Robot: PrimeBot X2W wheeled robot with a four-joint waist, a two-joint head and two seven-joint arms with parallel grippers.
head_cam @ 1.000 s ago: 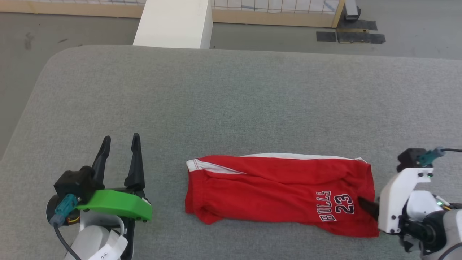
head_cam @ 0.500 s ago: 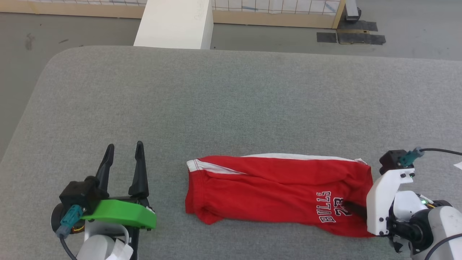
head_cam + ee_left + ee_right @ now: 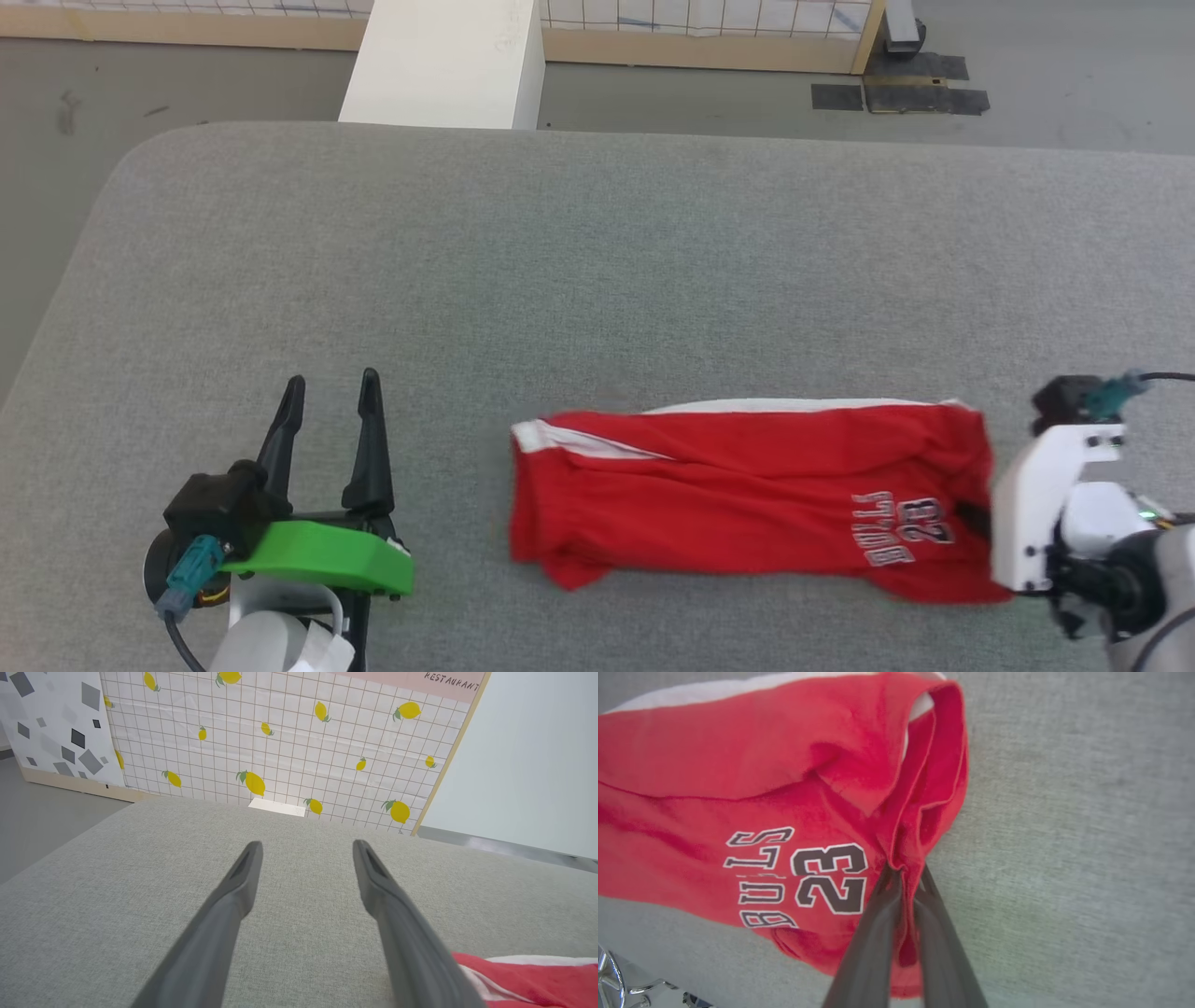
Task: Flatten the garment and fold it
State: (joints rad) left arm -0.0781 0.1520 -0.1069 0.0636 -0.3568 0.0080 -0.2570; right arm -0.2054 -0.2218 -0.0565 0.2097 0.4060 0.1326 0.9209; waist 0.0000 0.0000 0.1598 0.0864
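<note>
And the right gripper [image 3: 903, 871] is clamped tight, its two dark fingers pressed together on a bunch of red cloth at the right-hand edge of the garment [image 3: 747, 485], just beside the "BULLS 23" print [image 3: 826, 877]. The fabric puckers into folds right where the fingers bite. Over on the other side, the left gripper [image 3: 331, 383] stands wide open, fingers well apart, nothing between them, over the grey table [image 3: 597, 261]. The garment lies stretched left to right along the near part of the table, with the white stripe [image 3: 794, 406] on its far edge and its left end near that open gripper but clear of it.
</note>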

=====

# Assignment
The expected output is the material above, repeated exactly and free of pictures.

# Output for this exercise
Robot: PrimeBot X2W wheeled robot with a four-joint waist, a two-joint head and two seven-joint arms with parallel grippers.
head_cam @ 1.000 s ago: 
head_cam @ 0.500 s ago: 
head_cam + ee_left + ee_right @ now: 
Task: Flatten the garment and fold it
State: (joints rad) left arm -0.0781 0.1520 -0.1069 0.0636 -0.3568 0.0080 -0.2570; right arm -0.2054 -0.2218 -0.0565 0.2097 0.4060 0.1326 0.9209; waist 0.0000 0.0000 0.1598 0.0864
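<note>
And the right gripper [image 3: 903, 871] is clamped tight, its two dark fingers pressed together on a bunch of red cloth at the right-hand edge of the garment [image 3: 747, 485], just beside the "BULLS 23" print [image 3: 826, 877]. The fabric puckers into folds right where the fingers bite. Over on the other side, the left gripper [image 3: 331, 383] stands wide open, fingers well apart, nothing between them, over the grey table [image 3: 597, 261]. The garment lies stretched left to right along the near part of the table, with the white stripe [image 3: 794, 406] on its far edge and its left end near that open gripper but clear of it.
</note>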

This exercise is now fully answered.